The following table summarizes the types of FPGA compilation:
Device Image Type |
Time to Compile |
Description |
FPGA Emulator |
Seconds |
Compiles the FPGA device code to the CPU. Use the Intel® FPGA Emulation Platform for OpenCL™ software to verify your SYCL code’s functional correctness. |
FPGA Optimization Report |
Minutes |
Partially compiles the FPGA device code for hardware to generate an optimization report that describes the structures generated on the FPGA, identifies performance bottlenecks, and estimates resource utilization. When your compilation targets an FPGA device family or part number, this stage also give you RTL files for the IP component in your code. You can then use Intel® Quartus® Prime software to integrate your IP components into a larger design. |
FPGA Simulator |
Minutes |
Compiles the FPGA device code to the CPU. Use the Questa*-Intel® FPGA Edition simulator to debug your code. |
FPGA Hardware Image |
Hours |
When your compilation targets an FPGA acceleration board, this stage generates the real FPGA bitstream to execute on the target FPGA platform. When your compilation targets an FPGA device family or part number, this stage also gives you RTL files for the IP component in your code. You can then use Intel® Quartus® Prime software to integrate your IP components into a larger design. |
A typical FPGA development workflow is to iterate in the emulation, optimization report, and simulation stages, refining your code using the feedback provided by each stage. Intel® recommends relying on emulation and the FPGA optimization report whenever possible.

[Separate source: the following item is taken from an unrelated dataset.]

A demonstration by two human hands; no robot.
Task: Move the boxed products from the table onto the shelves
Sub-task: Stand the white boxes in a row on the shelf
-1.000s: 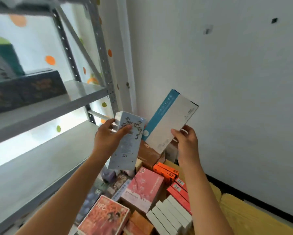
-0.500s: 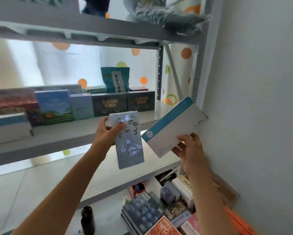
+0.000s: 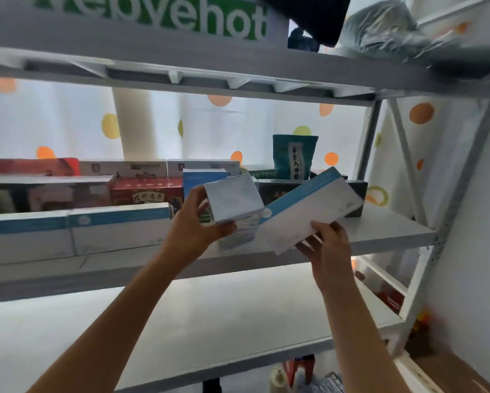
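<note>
My left hand (image 3: 196, 226) grips a pale blue patterned box (image 3: 234, 204), raised to the middle shelf (image 3: 385, 232) with its end face toward me. Just to its right, my right hand (image 3: 327, 245) holds a long white box with a blue stripe (image 3: 309, 208) by its lower end, tilted up to the right above the shelf board. Both boxes hover in front of the row of boxes standing on that shelf. Two similar white and blue boxes (image 3: 76, 231) lie along the shelf's front at the left.
Red and dark boxes (image 3: 146, 191) and a green pouch (image 3: 295, 157) stand further back on the middle shelf. The lower shelf (image 3: 209, 316) is a bare white board. A top shelf (image 3: 181, 61) carries a green sign and grey bags. A white wall is at the right.
My view swung up from the table to the shelves. Both hands lifted their boxes up and forward to the middle shelf; the left box turned its end toward me.
</note>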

An FPGA hardware compile requires installing the Intel® Quartus® Prime software separately. Targeting a board also requires that you install the BSP for the board.
For more information, refer to the Intel® oneAPI Toolkits Installation Guide and Intel® FPGA development flow webpage.
Also, generating RTL code for an IP component requires only the Intel® oneAPI DPC++/C++ Compiler that is part of the Intel® oneAPI Base Toolkit. However, for simulating or integrating that IP component into your hardware design requires installing the Intel® Quartus® Prime Pro Edition software.
FPGA Emulator
The FPGA emulator (Intel® FPGA Emulation Platform for OpenCL™ software) is the fastest method to verify the correctness of your code. It executes the SYCL device code on the CPU. The emulator is similar to the SYCL host device, but unlike the host device, the FPGA emulator device supports FPGA extensions such as FPGA pipes and fpga_reg. For more information, refer to Pipes Extension and Kernel Variables topics in the Intel oneAPI FPGA Handbook.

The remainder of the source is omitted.